◆ Your instructions ◆
The line containing "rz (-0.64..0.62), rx", plus every line that follows it to the end of the listing below, is what you transcribe exactly; omit all pictures.

◆ Material provided ◆
○ ○ ○ ○ ○
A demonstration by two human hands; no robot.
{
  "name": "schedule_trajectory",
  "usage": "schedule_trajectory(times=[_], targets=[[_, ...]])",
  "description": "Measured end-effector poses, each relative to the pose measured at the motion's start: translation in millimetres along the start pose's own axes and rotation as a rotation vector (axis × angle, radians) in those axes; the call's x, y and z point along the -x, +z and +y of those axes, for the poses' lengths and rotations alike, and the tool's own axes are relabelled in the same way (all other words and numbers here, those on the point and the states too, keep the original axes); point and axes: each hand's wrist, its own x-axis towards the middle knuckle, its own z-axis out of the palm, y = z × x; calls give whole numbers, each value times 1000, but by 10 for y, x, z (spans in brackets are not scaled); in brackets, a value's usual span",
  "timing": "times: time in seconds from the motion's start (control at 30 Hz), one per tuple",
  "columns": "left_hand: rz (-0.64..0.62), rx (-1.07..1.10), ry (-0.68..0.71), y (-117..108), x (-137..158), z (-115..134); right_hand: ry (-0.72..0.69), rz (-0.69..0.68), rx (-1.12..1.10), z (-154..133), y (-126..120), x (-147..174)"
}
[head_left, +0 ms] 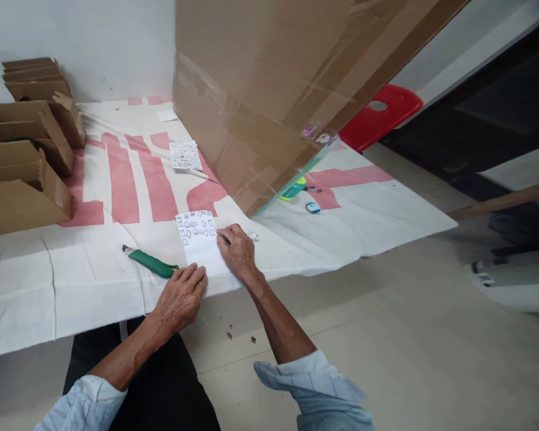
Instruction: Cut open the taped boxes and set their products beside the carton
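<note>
A white sheet of paper [206, 254] lies near the table's front edge, with rows of small drawn box shapes across its upper part. My right hand [237, 250] is closed on a dark pen [223, 237] at the sheet's right side; the pen's tip is partly hidden by my fingers. Flat on the sheet's lower left corner rests my left hand [182, 297], fingers stretched out and holding nothing. Just beyond those fingers lies a green utility knife [150, 262], a bit of its blade showing at the left end.
A large taped cardboard box [251, 108] stands behind the paper. Several folded cardboard cartons [27, 197] fill the left side. Another drawn-on sheet [185, 155] lies farther back. Right of the box are a green-yellow item [293, 189], a small blue-white roll [313, 208] and a red stool [377, 120].
</note>
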Motion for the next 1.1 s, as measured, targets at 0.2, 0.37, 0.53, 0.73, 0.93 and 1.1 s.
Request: schedule_trajectory(times=[0.2,0.37,0.53,0.73,0.93,1.1], targets=[[-2,1,1,-19,-4,4,-26,0,50,-23,18,3],[-4,4,3,-32,-2,-1,-33,2,63,-56,9,15],[0,-18,10,-18,3,-2,-41,8,88,-75,-14,31],[-42,-34,-2,-1,-1,2,-60,63,70,-79,-5,33],[-54,-39,6,-16,-13,10,-53,107,29,-131,-19,142],[-43,-31,5,18,-2,7,-78,84,42,-156,-44,335]])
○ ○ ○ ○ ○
◆ Completed task ◆
  "columns": "left_hand: rz (-0.64..0.62), rx (-1.07..1.10), ry (-0.68..0.71), y (-117..108), x (-137..158), z (-115..134); right_hand: ry (-0.72..0.69), rz (-0.69..0.68), rx (-1.12..1.10), z (-154..133), y (-126..120), x (-147..174)"
}
[head_left, +0 ms] 
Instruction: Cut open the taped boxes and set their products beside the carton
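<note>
A white sheet of paper [206, 254] lies near the table's front edge, with rows of small drawn box shapes across its upper part. My right hand [237, 250] is closed on a dark pen [223, 237] at the sheet's right side; the pen's tip is partly hidden by my fingers. Flat on the sheet's lower left corner rests my left hand [182, 297], fingers stretched out and holding nothing. Just beyond those fingers lies a green utility knife [150, 262], a bit of its blade showing at the left end.
A large taped cardboard box [251, 108] stands behind the paper. Several folded cardboard cartons [27, 197] fill the left side. Another drawn-on sheet [185, 155] lies farther back. Right of the box are a green-yellow item [293, 189], a small blue-white roll [313, 208] and a red stool [377, 120].
</note>
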Motion for the next 1.1 s, as measured, targets at 0.2, 0.37, 0.53, 0.73, 0.93 and 1.1 s.
Request: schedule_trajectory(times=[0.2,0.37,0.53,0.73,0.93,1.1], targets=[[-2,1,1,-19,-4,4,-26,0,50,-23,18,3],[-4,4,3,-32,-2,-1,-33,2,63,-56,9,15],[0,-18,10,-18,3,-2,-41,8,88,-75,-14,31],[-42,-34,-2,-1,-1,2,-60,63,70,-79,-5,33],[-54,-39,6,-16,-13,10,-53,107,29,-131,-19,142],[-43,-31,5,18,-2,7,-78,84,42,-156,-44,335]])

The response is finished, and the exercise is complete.